Composite construction offers several advantages over metal, wood, or fabric, with its lighter weight being the most frequently cited. Lighter weight is not always automatic. It must be remembered that building an aircraft structure out of composites does not guarantee it will be lighter, it depends on the structure, as well as the type of composite being used.
A more important advantage is that a very smooth, compound curved, aerodynamic structure made from composites reduces drag. This is the main reason sailplane designers switched from metal and wood to composites in the 1960s. In aircraft, the use of composites reduces drag for the Cirrus and Columbia line of production aircraft, leading to their high performance despite their fixed landing gear. Composites also help mask the radar signature of “stealth” aircraft designs, such as the B-2 and the F-22. Today, composites can be found in aircraft as varied as gliders to most new helicopters.

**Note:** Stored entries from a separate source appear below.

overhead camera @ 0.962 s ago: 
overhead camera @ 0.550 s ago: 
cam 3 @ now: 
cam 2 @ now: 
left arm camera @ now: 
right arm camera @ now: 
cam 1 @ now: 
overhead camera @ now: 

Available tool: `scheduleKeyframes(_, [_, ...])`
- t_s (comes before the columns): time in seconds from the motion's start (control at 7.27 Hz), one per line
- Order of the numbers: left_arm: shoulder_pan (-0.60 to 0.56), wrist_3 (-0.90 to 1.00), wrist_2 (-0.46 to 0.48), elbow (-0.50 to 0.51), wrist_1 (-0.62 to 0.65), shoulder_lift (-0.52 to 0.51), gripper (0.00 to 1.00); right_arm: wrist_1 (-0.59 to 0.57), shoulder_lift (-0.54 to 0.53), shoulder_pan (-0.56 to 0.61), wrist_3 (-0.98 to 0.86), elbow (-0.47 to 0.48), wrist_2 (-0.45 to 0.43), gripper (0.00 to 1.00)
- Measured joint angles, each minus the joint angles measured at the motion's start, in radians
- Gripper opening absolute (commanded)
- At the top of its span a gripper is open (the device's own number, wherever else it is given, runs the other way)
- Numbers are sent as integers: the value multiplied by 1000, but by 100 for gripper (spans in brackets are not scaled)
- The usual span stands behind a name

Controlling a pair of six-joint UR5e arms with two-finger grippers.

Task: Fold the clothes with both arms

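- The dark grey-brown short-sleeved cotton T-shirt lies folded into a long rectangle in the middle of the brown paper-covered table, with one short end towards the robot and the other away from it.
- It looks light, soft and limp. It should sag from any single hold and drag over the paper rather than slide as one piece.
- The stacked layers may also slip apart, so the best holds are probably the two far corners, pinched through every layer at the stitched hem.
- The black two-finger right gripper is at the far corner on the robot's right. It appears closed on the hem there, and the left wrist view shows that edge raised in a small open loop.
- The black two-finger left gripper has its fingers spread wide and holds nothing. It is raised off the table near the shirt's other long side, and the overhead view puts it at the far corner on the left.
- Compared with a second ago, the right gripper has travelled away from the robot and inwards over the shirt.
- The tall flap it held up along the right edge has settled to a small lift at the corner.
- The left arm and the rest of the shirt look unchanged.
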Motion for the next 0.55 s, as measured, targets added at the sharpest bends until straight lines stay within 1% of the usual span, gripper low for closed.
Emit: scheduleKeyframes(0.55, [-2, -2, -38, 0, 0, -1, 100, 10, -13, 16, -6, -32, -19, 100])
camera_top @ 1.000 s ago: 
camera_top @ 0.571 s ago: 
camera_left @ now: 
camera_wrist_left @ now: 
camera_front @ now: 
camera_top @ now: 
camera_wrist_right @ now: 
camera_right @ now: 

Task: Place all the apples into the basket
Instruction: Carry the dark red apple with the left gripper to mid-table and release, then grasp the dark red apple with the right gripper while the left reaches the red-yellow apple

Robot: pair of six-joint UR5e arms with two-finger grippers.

Lack of corrosion is a third advantage of composites. Boeing is designing the 787, with its all-composite fuselage, to have both a higher pressure differential and higher humidity in the cabin than previous airliners. Engineers are no longer as concerned about corrosion from moisture condensation on the hidden areas of the fuselage skins, such as behind insulation blankets. This should lead to lower long-term maintenance costs for the airlines.
Another advantage of composites is their good performance in a flexing environment, such as in helicopter rotor blades. Composites do not suffer from metal fatigue and crack growth as do metals. While it takes careful engineering, composite rotor blades can have considerably higher design lives than metal blades, and most new large helicopter designs have all composite blades, and in many cases, composite rotor hubs.